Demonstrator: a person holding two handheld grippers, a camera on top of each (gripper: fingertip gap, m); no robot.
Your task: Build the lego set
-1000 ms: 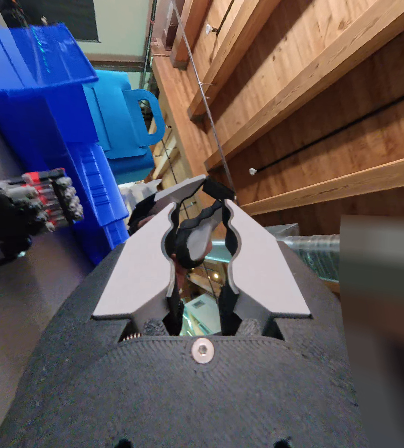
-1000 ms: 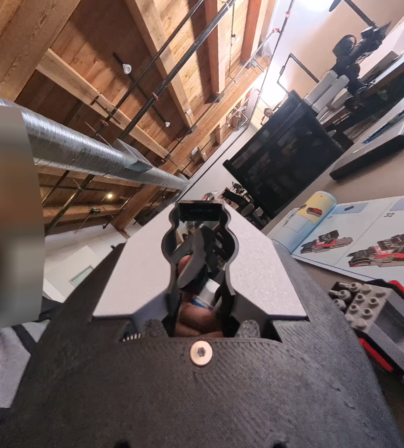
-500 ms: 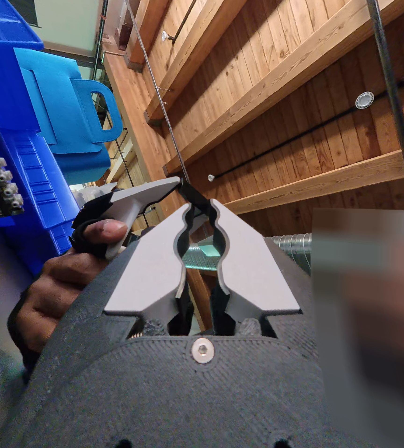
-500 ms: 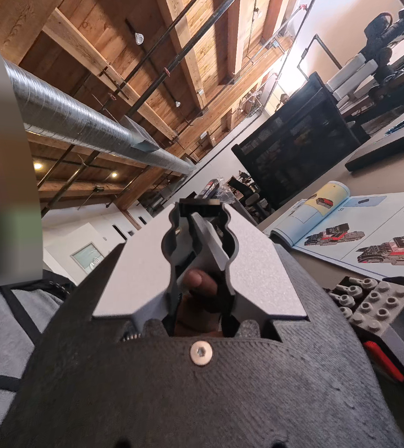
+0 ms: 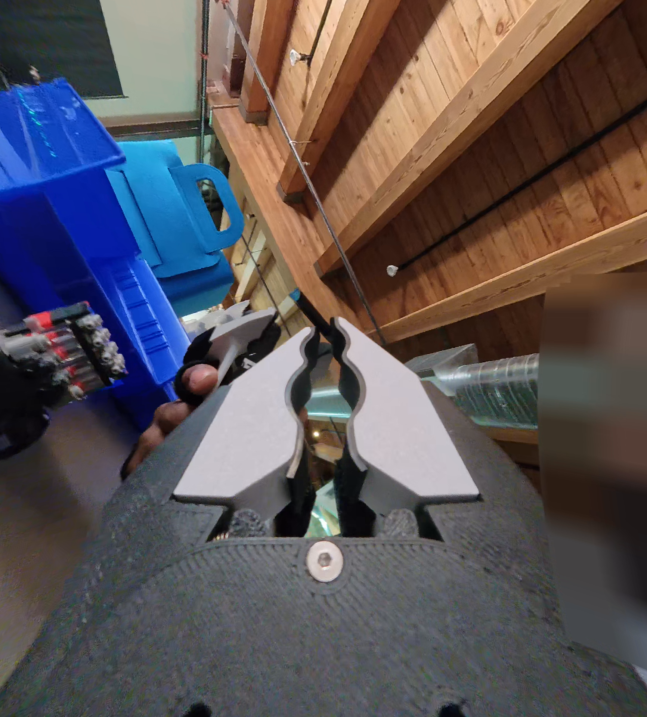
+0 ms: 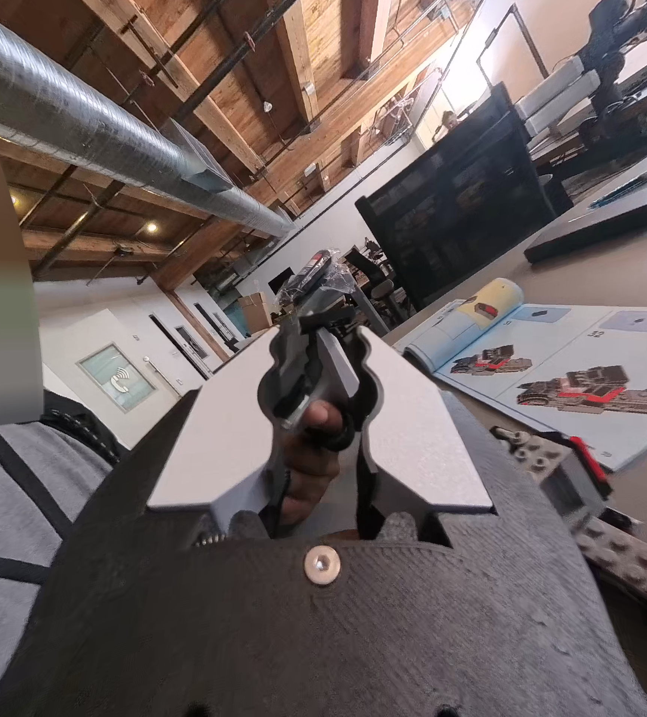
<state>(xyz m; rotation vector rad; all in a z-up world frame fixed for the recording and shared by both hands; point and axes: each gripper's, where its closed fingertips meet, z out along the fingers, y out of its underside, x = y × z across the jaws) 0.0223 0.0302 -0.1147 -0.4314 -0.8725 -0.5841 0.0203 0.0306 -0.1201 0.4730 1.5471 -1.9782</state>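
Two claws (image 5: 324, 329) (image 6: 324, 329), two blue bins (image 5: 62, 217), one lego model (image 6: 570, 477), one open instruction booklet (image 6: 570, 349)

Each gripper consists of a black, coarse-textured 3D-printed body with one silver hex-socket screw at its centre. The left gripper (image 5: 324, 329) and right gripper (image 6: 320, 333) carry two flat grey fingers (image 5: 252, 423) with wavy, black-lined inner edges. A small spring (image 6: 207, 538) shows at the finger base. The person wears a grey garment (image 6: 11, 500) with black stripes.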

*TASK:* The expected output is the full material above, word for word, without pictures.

*EXERCISE ANSWER:*
Demonstrator: a person holding two handheld grippers, a camera on top of each (gripper: fingertip gap, m); no robot.
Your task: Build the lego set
-1000 ms: 
-1000 ms: 
-500 ms: 
-500 ms: 
+0 ms: 
+0 ms: 
<state>(xyz m; rotation vector rad; all in a z-up world frame fixed for the recording and shared by both hands; point and axes: each gripper's, where its closed fingertips meet, z out along the fingers, y out of its underside, x = y × z across the jaws) 0.0223 0.0302 -0.1147 -0.4314 -0.8725 -0.5841 0.0203 0.0306 -0.1201 0.4730 1.5471 -1.9782</state>
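Two claws (image 5: 324, 329) (image 6: 324, 329), two blue bins (image 5: 62, 217), one lego model (image 6: 570, 477), one open instruction booklet (image 6: 570, 349)

Each gripper consists of a black, coarse-textured 3D-printed body with one silver hex-socket screw at its centre. The left gripper (image 5: 324, 329) and right gripper (image 6: 320, 333) carry two flat grey fingers (image 5: 252, 423) with wavy, black-lined inner edges. A small spring (image 6: 207, 538) shows at the finger base. The person wears a grey garment (image 6: 11, 500) with black stripes.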

The exercise requires no additional answer.